[pp.int.general] Lissabon Treaty: very bad news
r.bakels at planet.nl
Thu Jun 19 10:49:23 CEST 2008
> > Here the difference between theory and practice is particularly
> > apparent. Afaik Council Meetings are "wine and dine"
> > events, and the actual decisions are prepared by officials e.g. in
> > COREPER. There is no media coverage whatsoever of
> > Council Meetings, and the ministers are seldomly asked in parliament to
> > explain what they did in the Council.
> Unfortunately, it is what happens. Did Nice's or does Lisboa's change
No! But no legal text will ever change a mentality problem. So logically,
all "Lisbon" alternatives will be rejected, as long as there is no mentality
change. I am *not* referring to the mentality problem of national
governments being reluctant to submit the "Lisbon" approval to a referendum.
It is not constructive. It will lead to a "no", as you rightly point out.
And then? That is the real problem!
There are many, very different explanations of the Irish "no" floating
around. Well, the Irish were obviously *not* upset about not having a
referendum, because they had one. The Irish are believed to regret a loss of
national identity in a united Europe. The Irish may have been opposed
against the "Lisbon" contents (for completeness, I don't believe this - even
if they perhaps would have had good reasons). Local politics may have played
a role. And some people argue that Ireland is a Microsoft stronghold, and
nowadays the EU with its tough competition commissioner Neelie Kroes is not
really Microsofts friend: in more general terms: a strong EU is not in US
interests, and he US is (apparently?) influential in Ireland.
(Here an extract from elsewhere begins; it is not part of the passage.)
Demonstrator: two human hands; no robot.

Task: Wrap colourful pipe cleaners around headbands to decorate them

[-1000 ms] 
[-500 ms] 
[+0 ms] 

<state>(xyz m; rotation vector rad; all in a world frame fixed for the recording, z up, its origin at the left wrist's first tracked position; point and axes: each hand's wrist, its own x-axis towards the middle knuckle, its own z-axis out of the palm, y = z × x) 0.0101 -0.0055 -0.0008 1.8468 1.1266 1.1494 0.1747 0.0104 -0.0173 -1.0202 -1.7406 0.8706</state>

In my analysis, the actual text is immaterial as long as there is a
mentality problem with the EU. For PP, I believe the most important thing is
that the EU is a massive "policy laundering machine" for intellectual
property. A close analysis of the process leading to many intellectual
property directives learns, that *on paper* the political process was OK.
The problem was they way it was handled by politicians: notably the
ineffectiveness of the European Council, which is supposed to be central in
the decision making process! This mentality problem is probably explained by
the total lack of interest of mainstream media for Brussels and Strasburg
politics. Only incidents are reported that have some curiosity value.
Frankly I blieve it would be in the interest of both the proponents and the
critics of the EU to improve visibility.
Would the PP be helpful to reveal the undemocratic nature of the *actual*
political processes in Brussels to a general public? There is an abundance
As a lawyer, I often find that opponents of whatever law revert to legal
arguments. Like: is having a referendum on "Lisbon" accoding to the rules,
or isn't it? I don't think such a "more of the same" approach is very
helpful. Don't try to be a better lawyer than a lawyer. Build on your own
strength: being a *real* citizen with *real* experience and *real* concerns
of the *actual* reality! (As opposed to the "legal reality" which is
actually no reality at all!)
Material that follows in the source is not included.